Magic multipliers rival the mushrooms

The benefit of being snowed in by client business valuations over Christmas and into January is that it gives one time to think about (mostly) only one discipline of one’s job – valuations. With so many different types of businesses at one time, a bit of research is necessary to put things in perspective.

And how enlightening! The number of business brokers out there relying solely on standard valuation multipliers is scary.

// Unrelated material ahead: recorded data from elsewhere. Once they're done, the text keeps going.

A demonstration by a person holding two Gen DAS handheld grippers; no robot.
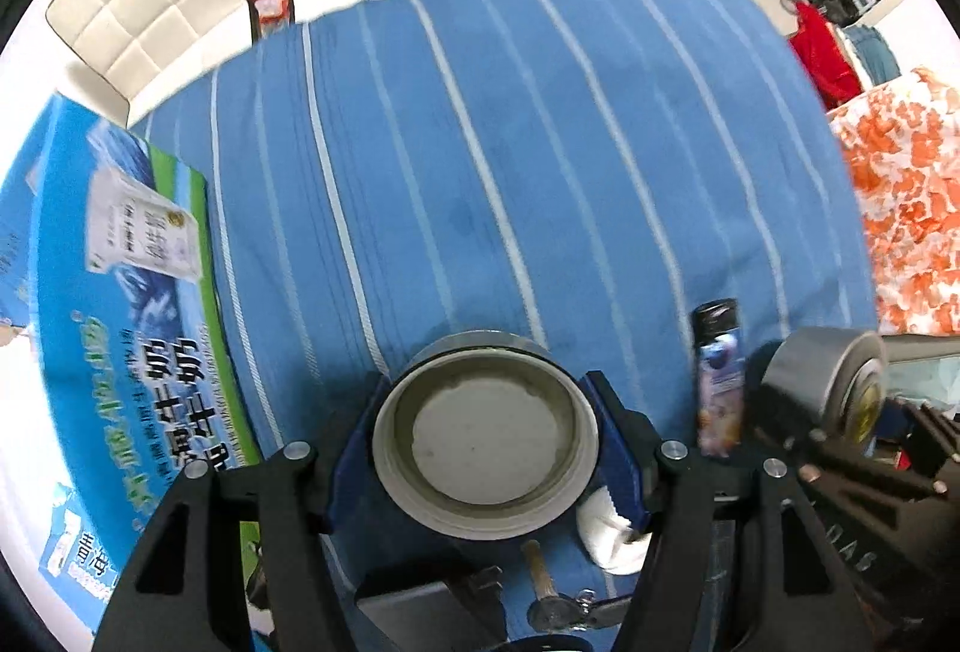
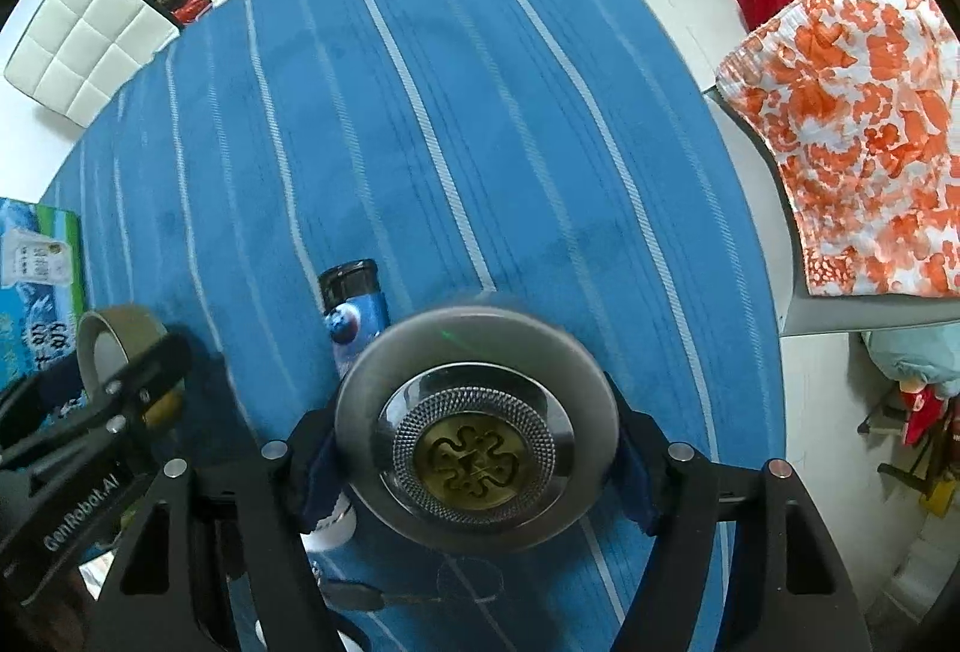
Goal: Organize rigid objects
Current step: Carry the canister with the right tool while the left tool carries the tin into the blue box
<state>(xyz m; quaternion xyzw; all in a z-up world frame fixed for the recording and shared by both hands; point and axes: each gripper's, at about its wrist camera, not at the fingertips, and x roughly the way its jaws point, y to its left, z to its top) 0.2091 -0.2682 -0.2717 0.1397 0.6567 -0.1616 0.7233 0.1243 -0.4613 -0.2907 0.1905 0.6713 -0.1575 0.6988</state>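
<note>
The left gripper (image 1: 486,448) is clenched around a grey tape roll (image 1: 486,430) with a white core; the right gripper (image 2: 477,448) grasps a round silver tin (image 2: 477,430) with a gold emblem.

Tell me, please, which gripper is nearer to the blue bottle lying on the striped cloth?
Right. The right gripper, shut on a round metal tin, sits just beside the blue bottle. The left gripper, shut on a tape roll, is farther off on the bottle's other side.

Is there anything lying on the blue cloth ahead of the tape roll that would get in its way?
Nothing visible does. The left gripper holds the tape roll, and the striped blue cloth ahead is bare. The printed bottle stands off to its right.
</note>
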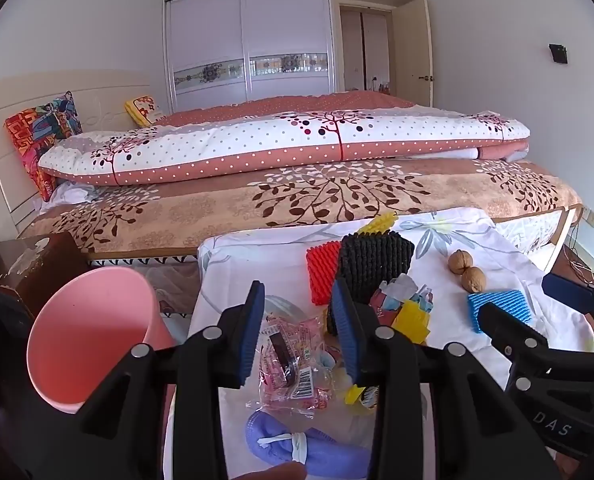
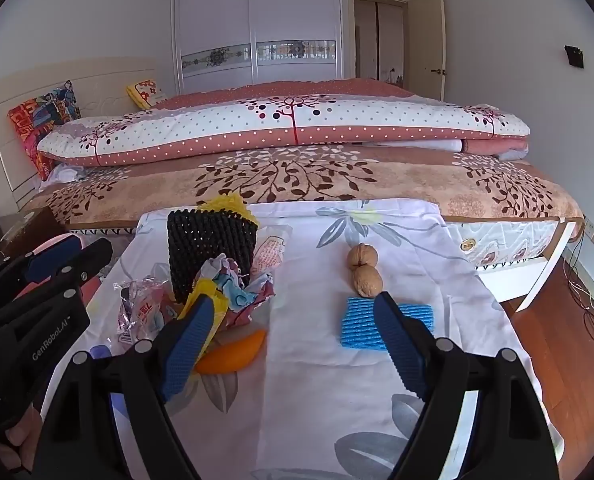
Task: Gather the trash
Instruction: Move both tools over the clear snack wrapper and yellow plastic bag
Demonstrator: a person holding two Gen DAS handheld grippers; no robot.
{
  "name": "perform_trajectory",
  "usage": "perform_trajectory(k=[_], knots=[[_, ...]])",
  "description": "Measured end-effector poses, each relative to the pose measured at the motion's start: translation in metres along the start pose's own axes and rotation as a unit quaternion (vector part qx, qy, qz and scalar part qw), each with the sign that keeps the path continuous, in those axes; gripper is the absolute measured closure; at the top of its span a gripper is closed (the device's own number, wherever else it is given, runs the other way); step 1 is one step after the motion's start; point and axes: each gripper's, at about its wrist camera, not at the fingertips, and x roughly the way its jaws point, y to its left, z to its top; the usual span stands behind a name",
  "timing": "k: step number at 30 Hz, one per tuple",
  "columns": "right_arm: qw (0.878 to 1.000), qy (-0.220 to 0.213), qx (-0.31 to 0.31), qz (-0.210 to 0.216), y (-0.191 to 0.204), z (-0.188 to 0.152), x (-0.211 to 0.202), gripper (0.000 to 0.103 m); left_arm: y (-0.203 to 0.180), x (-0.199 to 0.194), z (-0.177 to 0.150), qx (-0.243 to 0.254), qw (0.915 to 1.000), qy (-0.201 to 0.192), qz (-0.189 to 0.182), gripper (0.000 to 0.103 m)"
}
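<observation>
My left gripper (image 1: 299, 294) hovers open over a clear pink snack wrapper (image 1: 293, 356) lying on the white floral cloth (image 1: 257, 252); the pads do not press on it. A pink bin (image 1: 93, 332) stands tilted to its left. Behind the wrapper are a black foam net (image 1: 373, 256), a red one (image 1: 323, 276), crumpled paper scraps (image 1: 401, 300) and a blue foam net (image 1: 501, 310). My right gripper (image 2: 293, 300) stands wide open with nothing between its fingers, above the cloth between the paper scraps (image 2: 241, 292) and the blue foam net (image 2: 361, 322).
Two walnuts (image 2: 363, 270) lie beyond the blue net, an orange peel (image 2: 233, 354) beside the right gripper's left finger. A purple bundle (image 1: 297, 448) sits at the near edge. A bed (image 2: 297, 184) runs behind the table; wooden floor with cables (image 2: 585, 300) is at the right.
</observation>
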Motion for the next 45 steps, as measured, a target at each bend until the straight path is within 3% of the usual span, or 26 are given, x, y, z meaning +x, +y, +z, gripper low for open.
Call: perform_trajectory(k=[8,10,13,45], knots=[[1.000,-0.001,0.005,-0.002,-0.001,-0.001,-0.001,0.022,-0.015,-0.001,0.000,0.009,0.9999,0.006,0.000,0.067],[1.000,-0.001,0.007,-0.002,-0.001,-0.002,-0.002,0.022,0.007,0.001,-0.002,-0.016,0.9998,0.010,-0.004,0.067],[1.000,0.000,0.010,0.000,-0.001,-0.002,-0.001,0.022,0.009,0.002,-0.003,-0.019,0.9997,0.012,-0.005,0.067],[1.000,0.001,0.014,0.003,0.000,0.000,-0.004,0.022,0.008,0.000,-0.003,-0.022,0.9996,0.015,-0.007,0.067]])
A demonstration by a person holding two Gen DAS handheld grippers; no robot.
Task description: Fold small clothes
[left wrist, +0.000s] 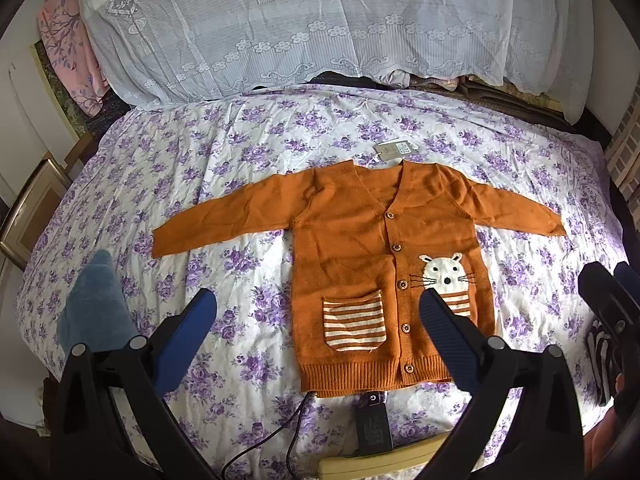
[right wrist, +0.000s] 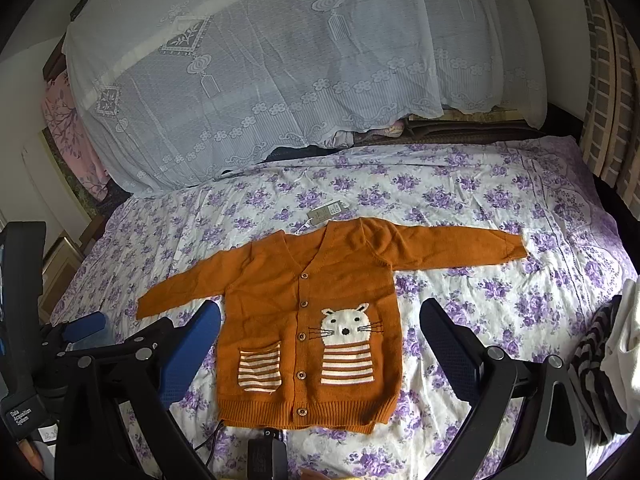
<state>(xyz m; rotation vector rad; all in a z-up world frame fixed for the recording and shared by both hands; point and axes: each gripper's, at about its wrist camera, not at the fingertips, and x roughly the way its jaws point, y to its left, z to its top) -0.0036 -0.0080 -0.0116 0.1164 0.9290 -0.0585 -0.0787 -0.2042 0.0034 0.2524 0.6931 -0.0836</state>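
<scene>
Orange cardigan (left wrist: 384, 264) lies flat, front up, sleeves spread, mid-bed on the floral sheet (left wrist: 224, 152). Left gripper (left wrist: 316, 312) and right gripper (right wrist: 320, 332) hover near the hem, both spread, empty. Best start, I judge: pinch one cuff and lay that sleeve across the chest, keeping the body unwrinkled.

- Bare floral bed sheet (left wrist: 248, 148) lies open on the far side of the orange cardigan (left wrist: 352, 232) and beside both spread sleeves.
- A black adapter (left wrist: 374, 424) and its cable (left wrist: 272, 436) lie at the near hem.
- The lace-covered pile (left wrist: 280, 28) walls off the far edge.
- Striped clothes (right wrist: 596, 364) crowd the near right.
- A blue cloth (left wrist: 96, 308) sits near left.
</scene>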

But at the same time, the number of careless statements issued by all sorts of people on the interwebs is downright dangerous.

The most frightening of all is the guy who tells us that a dry cleaning business can be valued at 7,5 times its gross sales turnover. To put that in perspective, ABSA is currently trading at about 12 or 13 times its net earnings, after all its expenses and costs have been deducted from its own turnover. So I am sure that his 7,5X gross turnover for a dry cleaner is a slip of the tongue, and I explain as much in the video, below; but for heavens sake, take the trouble to make the correction! There are people out there who will grasp at that straw and make life defining decisions about their retirements from such mistakes. These are mistakes which are very difficult to recover from once the die is cast.

I produced the video with a bit of a chest infection, so it has raspiness to it, but I think it does a reasonable job of explaining why DIY, multiples – based valuations are so dangerous, and how anecdotal discussions with people with limited experience in valuing businesses can do so much damage.